I wasn’t careless. And I wasn’t in love. As a nurse, I’d tried to mend too many broken boys, known too many who never made it back at all, to let my mind be clouded by love. Sometimes, though, in dark hallways or tangles of shrubbery or the shadow of a bomber’s wings, I would comfort some nice young flier with my body and drive him on until his hot release geysered over my hand. Practical Application of Anatomical Theory, we nurses called it, “PAT” for short. Humor is a frail enough defense against the chaos of war, but you take what you can get.
Superstition was the other universal defense. Mine, I suppose, was a sort of vestal virgin complex, an unexamined belief that opening my flesh to men would destroy my ability to heal theirs.
My very defenses (and repressions) might have opened me to Cleo. Would my senses have snapped so suddenly to attention in peacetime? They say war brings out things you didn’t know were in you. But I think back to my first sight of her, the intense gray eyes, the thick, dark hair too short and straight for fashion, the forthright movements of her lean body—and a shiver of delight ripples through me, even now. No matter where or when we met, she would have stirred me.
The uniform sure didn’t hurt, dark blue, tailored, with slacks instead of skirt. I couldn’t identify the service, but “USA” stood out clearly on each shoulder, so it made sense for her to be at the Red Cross club on Charles Street in London, set up by the United States Ambassador’s wife for American servicewomen.
There was a real dance floor, and a good band was playing that night, but Cleo lingered near the entrance as though undecided whether to continue down the wide, curving staircase. I don’t know how long I stared at her. When I looked up from puzzling over the silver pin on her breast she was watching me quizzically.
As she talked, I did, in fact, fantasize like crazy. But visions of moonlight over a foaming sea of clouds kept resolving into lamplight on naked skin, and the roar of engines and rush of wind gave way to pounding blood and low, urgent cries. Her shifting expressions fascinated me; her rare, flashing smile was so beautiful I wanted to feel its movement under my own lips.
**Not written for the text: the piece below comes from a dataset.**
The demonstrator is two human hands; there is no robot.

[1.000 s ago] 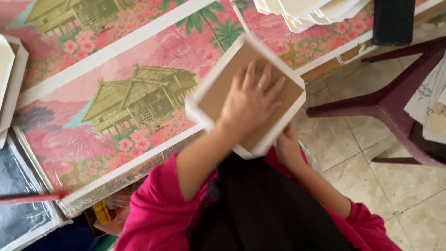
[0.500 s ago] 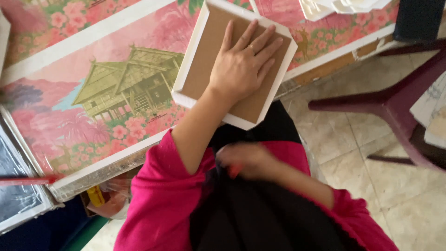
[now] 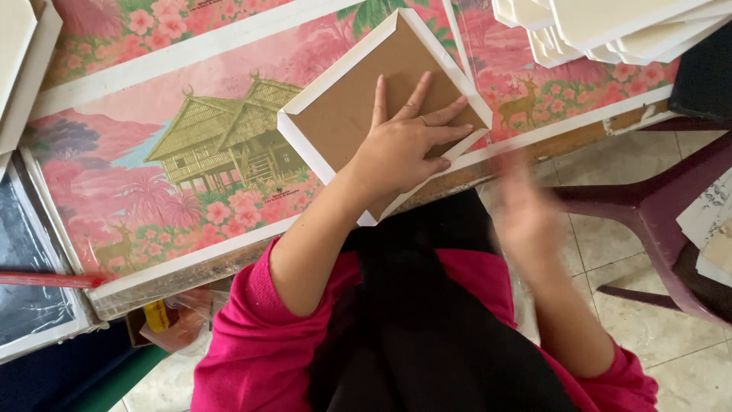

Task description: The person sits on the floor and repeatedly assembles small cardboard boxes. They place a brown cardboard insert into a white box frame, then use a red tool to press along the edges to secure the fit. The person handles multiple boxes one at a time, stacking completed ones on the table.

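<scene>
Board (image 3: 347, 114) (brown card face, white folded edges) lies flat on the patterned table (image 3: 152, 91), under the left hand (image 3: 400, 149), palm down, fingers spread toward 1 o'clock. It looks light and stiff; take it by the rim. The right hand (image 3: 526, 206), at 4 o'clock, is blurred, its grip unreadable.

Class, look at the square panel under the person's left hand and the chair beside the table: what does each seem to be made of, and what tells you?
Square panel: probably brown cardboard or fibreboard, matt, with white paper or fabric folded over its edges; the flat dull brown and mitred corner folds suggest so. The left hand lies flat on it.
Chair: likely moulded plastic, dark maroon, slightly glossy, with smooth rounded legs.
</scene>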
I didn’t know what had come over me. Or, rather, I knew just enough to sense what I wanted, without having the least idea how to tell whether she could possibly want it too. I’d admired women before, but only aesthetically, I’d rationalized, or with mild envy; and, after all, I liked men just fine. But this flush of heightened sensitivity, this feeling of rushing toward some cataclysm that might tear me apart...that I wanted to tear me apart.... This was unexplored territory.
You know what? I take all my cynicism back. I do think that true love at first sight is rare, but that makes it all the more precious.